Bug 193141

Summary: ath10k broke suspend to RAM in 4.9
Product: Drivers Reporter: Enrico Tagliavini (enrico.tagliavini)
Component: network-wirelessAssignee: drivers_network-wireless (drivers_network-wireless)
Status: NEW ---    
Severity: normal CC: bugz, joost, rootkit85
Priority: P1    
Hardware: All   
OS: Linux   
Kernel Version: 4.9.4, 4.9.5, 4.9.6, 4.9.7, 4.9.8, 4.9.9, 4.9.12, 4.10 Subsystem:
Regression: Yes Bisected commit-id:
Attachments: messages when attempting the suspend to ram with ath10k_pci loaded
`journalctl -b0` after ath10k_pci firmware crash on suspend on Acer Aspire V13

Description Enrico Tagliavini 2017-01-22 16:55:11 UTC
Created attachment 252811 [details]
messages when attempting the suspend to ram with ath10k_pci loaded

This is on Fedora 24. Updated from kernel 4.8.16 to 4.9.4 and now I can't suspend to ram anymore.

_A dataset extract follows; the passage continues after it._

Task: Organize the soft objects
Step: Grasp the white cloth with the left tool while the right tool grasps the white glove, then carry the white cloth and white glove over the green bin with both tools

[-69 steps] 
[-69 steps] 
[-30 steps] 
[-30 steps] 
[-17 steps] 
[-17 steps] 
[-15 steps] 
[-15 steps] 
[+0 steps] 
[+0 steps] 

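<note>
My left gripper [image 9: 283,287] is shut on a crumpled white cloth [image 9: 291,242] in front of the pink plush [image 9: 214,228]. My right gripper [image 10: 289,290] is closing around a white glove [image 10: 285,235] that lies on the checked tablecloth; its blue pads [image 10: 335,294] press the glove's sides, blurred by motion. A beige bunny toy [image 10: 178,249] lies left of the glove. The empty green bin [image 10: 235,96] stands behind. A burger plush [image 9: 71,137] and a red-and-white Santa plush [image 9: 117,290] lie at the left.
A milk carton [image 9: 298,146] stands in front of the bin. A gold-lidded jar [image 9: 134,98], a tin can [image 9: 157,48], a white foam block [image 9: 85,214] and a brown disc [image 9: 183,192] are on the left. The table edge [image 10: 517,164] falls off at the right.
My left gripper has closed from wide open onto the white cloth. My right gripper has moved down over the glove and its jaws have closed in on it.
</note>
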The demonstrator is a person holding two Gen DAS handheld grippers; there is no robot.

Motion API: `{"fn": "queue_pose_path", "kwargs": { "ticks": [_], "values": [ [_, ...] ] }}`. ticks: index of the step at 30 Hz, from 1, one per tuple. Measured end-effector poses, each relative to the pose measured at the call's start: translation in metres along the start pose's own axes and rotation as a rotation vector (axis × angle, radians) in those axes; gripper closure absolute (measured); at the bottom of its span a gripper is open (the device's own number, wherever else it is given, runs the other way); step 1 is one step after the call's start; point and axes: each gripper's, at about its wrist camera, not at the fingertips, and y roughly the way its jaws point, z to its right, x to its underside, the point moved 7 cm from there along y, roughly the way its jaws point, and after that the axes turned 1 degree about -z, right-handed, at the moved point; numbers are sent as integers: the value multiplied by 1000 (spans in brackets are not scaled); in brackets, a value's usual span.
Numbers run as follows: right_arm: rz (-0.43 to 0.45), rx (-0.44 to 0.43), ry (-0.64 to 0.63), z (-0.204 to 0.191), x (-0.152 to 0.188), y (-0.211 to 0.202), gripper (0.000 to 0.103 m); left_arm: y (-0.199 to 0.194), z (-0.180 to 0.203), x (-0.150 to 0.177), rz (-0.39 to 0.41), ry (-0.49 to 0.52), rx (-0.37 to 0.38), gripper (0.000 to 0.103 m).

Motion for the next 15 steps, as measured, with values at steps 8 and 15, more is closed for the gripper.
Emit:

When I attempt to suspend to RAM screen becomes black, but after a few seconds it comes back instead of suspending. I think the fault is in the ath10k driver because if I modprobe -r ath10k_pci and the attempt to suspend everything works as expected. Having ath10k_pci loaded prevents the suspend. Also in dmesg I can see the driver complaining the firmware crashed (see attachment for messages snippet). After the suspend to ram failed the OS is in a zombie state. Programs do not close correctly, the usually stay in defunct state, but do not move from there. I usually use SUB sysrqs to reboot at this point.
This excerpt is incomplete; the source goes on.